#146806 - simonjhall - Sun Dec 09, 2007 2:46 pm
The game I'm currently porting on seems to be giving the file system a real workout and I'm not sure of what to do about it.
Normally during the loading code there is lots of fopen/fseek/fread/fclose over and over, despite the file being opened and closed every time is the same (it's just the seek that's different). I've handled this by adding a layer in between the original fopen calls and the actual fopen system call to handle multiple accesses to the same file in a better way.
Load times are now much faster, but the fseeks are still a problem - for instance an average fseek seems to take ~50-100ms. What can I do about this? Is there any way to cache the fat? What does the cache info that's passed into fatInit do? Btw reading and writing seem nice and fast, it's just opening seeking and ftelling that are dead slow.
Word.
_________________
Big thanks to everyone who donated for Quake2
#146807 - tepples - Sun Dec 09, 2007 4:00 pm
In FAT, fseek() is a linear traversal of a linked list of cluster numbers in the file allocation table. This takes longer for files that have more clusters, such as larger files or files on file systems with smaller clusters.

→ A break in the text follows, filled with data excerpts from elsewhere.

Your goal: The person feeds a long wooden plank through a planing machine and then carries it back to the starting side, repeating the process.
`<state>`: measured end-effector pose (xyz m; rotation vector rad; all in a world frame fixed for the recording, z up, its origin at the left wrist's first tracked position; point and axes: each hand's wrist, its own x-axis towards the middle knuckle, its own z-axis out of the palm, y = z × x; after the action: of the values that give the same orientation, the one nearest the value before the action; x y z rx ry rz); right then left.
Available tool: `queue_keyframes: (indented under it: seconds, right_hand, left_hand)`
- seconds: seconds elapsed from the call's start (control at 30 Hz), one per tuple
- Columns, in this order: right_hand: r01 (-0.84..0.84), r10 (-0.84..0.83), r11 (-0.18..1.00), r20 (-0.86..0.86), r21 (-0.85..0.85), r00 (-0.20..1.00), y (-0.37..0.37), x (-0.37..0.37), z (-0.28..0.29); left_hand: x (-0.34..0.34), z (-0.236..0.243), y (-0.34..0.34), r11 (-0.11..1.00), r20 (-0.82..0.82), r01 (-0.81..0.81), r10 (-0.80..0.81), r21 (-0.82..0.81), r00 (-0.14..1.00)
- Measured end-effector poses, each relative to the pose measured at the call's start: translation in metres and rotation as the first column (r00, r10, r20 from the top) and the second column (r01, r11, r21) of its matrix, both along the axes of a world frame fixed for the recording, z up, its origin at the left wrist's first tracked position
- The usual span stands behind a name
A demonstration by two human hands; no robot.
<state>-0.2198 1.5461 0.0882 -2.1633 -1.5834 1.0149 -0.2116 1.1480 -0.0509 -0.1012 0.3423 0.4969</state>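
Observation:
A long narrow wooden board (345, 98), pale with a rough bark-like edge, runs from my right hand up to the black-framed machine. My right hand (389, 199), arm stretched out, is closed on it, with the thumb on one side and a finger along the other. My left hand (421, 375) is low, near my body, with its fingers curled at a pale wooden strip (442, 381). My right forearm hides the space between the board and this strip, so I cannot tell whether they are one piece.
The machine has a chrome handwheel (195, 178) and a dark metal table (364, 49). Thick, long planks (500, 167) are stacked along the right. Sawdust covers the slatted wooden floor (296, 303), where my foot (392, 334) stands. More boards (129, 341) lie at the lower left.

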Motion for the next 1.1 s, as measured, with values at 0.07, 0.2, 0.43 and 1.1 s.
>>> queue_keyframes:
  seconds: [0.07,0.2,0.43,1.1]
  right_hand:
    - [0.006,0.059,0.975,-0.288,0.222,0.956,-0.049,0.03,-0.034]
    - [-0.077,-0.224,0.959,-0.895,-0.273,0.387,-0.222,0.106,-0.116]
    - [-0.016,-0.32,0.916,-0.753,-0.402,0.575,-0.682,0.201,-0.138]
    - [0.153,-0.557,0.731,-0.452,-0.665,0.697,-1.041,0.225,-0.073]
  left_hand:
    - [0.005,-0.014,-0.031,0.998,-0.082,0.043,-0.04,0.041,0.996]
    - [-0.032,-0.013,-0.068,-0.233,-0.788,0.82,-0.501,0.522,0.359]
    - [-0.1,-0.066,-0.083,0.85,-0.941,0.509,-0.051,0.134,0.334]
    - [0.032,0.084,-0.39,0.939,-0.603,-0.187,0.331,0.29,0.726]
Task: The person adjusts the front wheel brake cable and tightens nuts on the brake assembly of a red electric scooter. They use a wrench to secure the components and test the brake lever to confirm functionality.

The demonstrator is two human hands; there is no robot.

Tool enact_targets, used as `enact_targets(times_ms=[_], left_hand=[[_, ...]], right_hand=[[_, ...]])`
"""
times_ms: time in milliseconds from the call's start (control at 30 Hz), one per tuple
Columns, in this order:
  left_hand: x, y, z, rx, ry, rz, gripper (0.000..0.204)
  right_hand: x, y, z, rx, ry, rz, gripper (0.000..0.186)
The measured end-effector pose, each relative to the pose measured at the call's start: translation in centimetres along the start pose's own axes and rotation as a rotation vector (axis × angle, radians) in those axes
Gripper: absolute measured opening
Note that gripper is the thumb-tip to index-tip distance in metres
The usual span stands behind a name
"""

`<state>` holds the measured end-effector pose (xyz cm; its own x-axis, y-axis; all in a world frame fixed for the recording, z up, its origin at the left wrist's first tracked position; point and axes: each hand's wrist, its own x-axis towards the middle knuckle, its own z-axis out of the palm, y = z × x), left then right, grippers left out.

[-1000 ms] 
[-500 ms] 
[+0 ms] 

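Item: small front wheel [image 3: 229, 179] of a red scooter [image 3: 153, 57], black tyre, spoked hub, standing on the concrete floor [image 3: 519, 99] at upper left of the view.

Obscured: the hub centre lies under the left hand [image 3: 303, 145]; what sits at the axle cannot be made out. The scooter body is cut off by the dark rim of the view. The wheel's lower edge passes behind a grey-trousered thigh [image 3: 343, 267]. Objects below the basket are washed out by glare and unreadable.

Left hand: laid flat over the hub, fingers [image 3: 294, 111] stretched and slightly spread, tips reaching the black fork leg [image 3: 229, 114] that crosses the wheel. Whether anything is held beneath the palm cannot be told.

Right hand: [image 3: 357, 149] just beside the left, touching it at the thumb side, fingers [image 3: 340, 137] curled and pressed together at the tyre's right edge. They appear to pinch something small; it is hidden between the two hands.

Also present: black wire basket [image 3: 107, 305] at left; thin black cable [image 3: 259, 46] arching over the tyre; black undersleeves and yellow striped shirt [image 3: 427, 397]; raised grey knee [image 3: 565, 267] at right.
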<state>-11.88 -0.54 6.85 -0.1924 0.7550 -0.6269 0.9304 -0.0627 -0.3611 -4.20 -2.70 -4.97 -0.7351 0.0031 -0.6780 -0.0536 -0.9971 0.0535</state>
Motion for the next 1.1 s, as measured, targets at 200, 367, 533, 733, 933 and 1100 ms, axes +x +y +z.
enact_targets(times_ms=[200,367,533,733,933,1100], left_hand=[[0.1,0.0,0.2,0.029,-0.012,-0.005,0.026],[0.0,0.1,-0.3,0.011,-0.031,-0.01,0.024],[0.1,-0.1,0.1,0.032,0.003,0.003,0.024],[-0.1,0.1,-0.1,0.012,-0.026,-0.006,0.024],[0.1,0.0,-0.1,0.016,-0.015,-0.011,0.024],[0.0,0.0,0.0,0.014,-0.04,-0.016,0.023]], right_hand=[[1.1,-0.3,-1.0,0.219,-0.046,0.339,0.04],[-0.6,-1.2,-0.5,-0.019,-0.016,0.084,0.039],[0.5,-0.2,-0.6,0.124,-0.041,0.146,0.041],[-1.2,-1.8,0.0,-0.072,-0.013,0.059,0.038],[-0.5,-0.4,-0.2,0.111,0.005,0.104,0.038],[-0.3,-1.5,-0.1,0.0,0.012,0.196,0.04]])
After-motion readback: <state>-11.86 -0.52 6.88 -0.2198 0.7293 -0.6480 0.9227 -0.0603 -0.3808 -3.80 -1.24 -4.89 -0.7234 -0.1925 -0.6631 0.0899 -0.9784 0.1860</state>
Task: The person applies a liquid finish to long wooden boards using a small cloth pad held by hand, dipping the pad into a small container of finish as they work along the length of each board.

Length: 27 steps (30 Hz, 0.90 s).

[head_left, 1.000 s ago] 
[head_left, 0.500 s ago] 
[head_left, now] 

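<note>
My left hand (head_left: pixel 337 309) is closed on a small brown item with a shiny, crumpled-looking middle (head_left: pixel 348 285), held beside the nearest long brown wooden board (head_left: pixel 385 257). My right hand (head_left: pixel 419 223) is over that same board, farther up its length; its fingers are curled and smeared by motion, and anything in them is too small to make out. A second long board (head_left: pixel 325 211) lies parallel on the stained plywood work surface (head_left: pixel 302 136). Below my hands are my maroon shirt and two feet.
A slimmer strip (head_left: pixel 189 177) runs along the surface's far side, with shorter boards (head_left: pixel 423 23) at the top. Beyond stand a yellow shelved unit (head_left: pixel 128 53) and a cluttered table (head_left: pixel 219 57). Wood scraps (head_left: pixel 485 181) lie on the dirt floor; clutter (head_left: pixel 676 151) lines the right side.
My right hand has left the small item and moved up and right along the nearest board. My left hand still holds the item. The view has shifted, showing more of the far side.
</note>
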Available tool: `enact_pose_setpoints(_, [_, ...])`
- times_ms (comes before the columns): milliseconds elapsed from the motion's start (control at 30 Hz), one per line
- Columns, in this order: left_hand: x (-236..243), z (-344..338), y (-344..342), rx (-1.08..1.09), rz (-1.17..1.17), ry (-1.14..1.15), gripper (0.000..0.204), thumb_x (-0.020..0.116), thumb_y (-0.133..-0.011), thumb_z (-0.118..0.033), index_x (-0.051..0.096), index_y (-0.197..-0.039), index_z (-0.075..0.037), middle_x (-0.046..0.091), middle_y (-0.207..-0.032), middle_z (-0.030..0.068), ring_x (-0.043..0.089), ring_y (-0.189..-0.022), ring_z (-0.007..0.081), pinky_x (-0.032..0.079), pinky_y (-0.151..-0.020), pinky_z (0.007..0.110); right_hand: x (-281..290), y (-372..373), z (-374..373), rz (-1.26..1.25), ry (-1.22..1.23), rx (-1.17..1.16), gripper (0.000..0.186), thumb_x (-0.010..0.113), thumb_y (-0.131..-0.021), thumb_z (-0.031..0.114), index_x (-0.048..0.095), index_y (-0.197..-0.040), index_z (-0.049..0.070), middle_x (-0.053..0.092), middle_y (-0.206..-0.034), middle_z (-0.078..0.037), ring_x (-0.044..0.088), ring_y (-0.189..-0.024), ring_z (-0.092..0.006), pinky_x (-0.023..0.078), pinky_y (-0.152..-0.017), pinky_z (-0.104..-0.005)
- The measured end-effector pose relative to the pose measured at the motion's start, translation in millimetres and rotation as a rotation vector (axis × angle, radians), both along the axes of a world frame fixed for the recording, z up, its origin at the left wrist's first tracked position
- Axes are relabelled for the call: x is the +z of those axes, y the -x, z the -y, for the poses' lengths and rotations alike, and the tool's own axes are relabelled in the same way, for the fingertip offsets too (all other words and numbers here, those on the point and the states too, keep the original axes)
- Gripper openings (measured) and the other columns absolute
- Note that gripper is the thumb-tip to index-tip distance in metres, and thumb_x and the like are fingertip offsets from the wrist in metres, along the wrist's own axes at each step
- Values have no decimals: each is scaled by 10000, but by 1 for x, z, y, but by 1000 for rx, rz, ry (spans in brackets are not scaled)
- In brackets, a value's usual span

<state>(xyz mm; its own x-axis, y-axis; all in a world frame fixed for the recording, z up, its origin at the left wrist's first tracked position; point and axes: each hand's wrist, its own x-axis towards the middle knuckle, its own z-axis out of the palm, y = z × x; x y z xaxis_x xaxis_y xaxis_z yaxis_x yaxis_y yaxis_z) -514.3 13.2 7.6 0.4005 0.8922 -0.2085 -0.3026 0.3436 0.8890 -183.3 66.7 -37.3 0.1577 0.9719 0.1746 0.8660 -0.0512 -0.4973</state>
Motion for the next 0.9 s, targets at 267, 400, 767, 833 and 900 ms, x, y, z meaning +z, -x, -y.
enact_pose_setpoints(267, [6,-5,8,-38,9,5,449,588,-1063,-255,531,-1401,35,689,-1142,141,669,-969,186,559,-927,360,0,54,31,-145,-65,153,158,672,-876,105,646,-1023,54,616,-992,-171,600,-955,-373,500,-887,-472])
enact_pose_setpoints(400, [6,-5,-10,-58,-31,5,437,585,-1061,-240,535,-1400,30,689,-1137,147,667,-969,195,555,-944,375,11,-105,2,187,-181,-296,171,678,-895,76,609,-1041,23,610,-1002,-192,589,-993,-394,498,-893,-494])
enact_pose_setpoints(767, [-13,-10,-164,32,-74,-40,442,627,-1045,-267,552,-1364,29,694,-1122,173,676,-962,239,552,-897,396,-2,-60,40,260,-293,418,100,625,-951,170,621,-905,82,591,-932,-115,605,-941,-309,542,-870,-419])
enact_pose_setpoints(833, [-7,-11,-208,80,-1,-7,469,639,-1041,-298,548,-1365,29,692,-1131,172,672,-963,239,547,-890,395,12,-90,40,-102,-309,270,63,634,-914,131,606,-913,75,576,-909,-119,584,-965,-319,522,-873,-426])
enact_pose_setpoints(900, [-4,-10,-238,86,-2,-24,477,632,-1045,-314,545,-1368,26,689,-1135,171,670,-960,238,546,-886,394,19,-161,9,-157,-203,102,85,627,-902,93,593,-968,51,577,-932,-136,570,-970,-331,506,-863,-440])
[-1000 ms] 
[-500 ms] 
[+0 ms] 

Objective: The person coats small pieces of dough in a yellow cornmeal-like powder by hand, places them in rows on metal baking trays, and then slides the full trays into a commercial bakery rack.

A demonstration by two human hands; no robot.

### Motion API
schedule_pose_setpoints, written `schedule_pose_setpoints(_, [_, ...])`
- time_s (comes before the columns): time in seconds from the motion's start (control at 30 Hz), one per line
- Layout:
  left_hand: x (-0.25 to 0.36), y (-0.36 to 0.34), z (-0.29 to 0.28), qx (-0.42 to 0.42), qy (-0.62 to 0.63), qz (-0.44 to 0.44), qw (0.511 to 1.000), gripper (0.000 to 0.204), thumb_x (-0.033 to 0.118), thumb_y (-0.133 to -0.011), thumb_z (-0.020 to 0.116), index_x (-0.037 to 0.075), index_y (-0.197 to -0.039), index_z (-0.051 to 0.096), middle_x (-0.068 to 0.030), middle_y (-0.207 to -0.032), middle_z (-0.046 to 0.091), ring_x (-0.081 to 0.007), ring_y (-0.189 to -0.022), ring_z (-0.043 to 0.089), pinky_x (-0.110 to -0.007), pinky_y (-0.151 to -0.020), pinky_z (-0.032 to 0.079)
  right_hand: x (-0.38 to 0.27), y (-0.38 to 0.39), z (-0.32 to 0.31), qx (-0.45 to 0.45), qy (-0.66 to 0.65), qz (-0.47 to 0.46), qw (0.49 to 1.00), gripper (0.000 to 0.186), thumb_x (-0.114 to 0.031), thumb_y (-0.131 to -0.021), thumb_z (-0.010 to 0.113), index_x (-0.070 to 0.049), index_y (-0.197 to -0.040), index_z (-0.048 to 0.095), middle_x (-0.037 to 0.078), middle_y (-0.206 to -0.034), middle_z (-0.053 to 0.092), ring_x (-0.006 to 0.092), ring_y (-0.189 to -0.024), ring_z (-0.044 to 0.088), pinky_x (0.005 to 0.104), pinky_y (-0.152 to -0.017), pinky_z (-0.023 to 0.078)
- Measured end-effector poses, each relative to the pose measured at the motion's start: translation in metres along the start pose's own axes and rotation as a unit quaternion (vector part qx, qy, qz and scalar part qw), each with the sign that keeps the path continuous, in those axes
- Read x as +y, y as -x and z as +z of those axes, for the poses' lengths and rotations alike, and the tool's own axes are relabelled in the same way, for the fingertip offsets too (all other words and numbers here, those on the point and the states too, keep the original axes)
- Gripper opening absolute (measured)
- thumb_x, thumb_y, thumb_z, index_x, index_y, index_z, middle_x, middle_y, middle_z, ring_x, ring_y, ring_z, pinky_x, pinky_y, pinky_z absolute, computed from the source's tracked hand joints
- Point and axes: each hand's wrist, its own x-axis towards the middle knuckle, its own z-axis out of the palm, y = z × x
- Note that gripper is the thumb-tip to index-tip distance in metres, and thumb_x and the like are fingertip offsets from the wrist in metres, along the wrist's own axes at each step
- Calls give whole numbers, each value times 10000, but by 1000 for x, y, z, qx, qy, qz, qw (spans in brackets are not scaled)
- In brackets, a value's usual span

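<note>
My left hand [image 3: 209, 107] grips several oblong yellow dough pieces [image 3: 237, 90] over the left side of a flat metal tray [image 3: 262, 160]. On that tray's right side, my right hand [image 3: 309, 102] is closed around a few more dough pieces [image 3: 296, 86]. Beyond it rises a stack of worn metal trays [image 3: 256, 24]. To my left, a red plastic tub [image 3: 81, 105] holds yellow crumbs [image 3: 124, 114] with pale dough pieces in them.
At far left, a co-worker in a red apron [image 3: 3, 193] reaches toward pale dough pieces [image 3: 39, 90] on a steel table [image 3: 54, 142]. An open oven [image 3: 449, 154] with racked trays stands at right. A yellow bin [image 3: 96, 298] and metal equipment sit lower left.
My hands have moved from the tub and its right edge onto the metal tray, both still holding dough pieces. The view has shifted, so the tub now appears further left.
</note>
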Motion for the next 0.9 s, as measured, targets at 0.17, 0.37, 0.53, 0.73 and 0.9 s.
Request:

FAT was originally designed for floppy disks smaller than 1 MB. It is only a series of historical accidents that led to its widespread use for memory cards topping 1 GB. File systems designed for larger media tend to use either a tree structure or a list of "extents" to store which files belong to which folders.
_________________
-- Where is he?
-- Who?
-- You know, the human.
-- I think he moved to Tilwick.
#146808 - simonjhall - Sun Dec 09, 2007 4:31 pm
Yeah the file in question is 175 megs in size. If I go to reformat my flash card (512 MB) I don't get an option to choose the cluster size...
Is the whole fat loaded into memory, or is it traversed every time file access happens?
_________________
Big thanks to everyone who donated for Quake2
#146811 - Dwedit - Sun Dec 09, 2007 4:53 pm
If I needed better speed seeking in big files, I'd start by modifying libfat.
First make it cache more FAT sectors, possibly less concern with data sectors since data might just be streamed right off.
Then build a lookup table to divide the cluster list into 256 parts, like a percentage of a file. So if you wanted to go to a location 50% into the file, you'd look at table entry 128. This is to improve seek time dramatically, since you seek into the middle of the cluster chain without starting at the beginning.
_________________
"We are merely sprites that dance at the beck and call of our button pressing overlord."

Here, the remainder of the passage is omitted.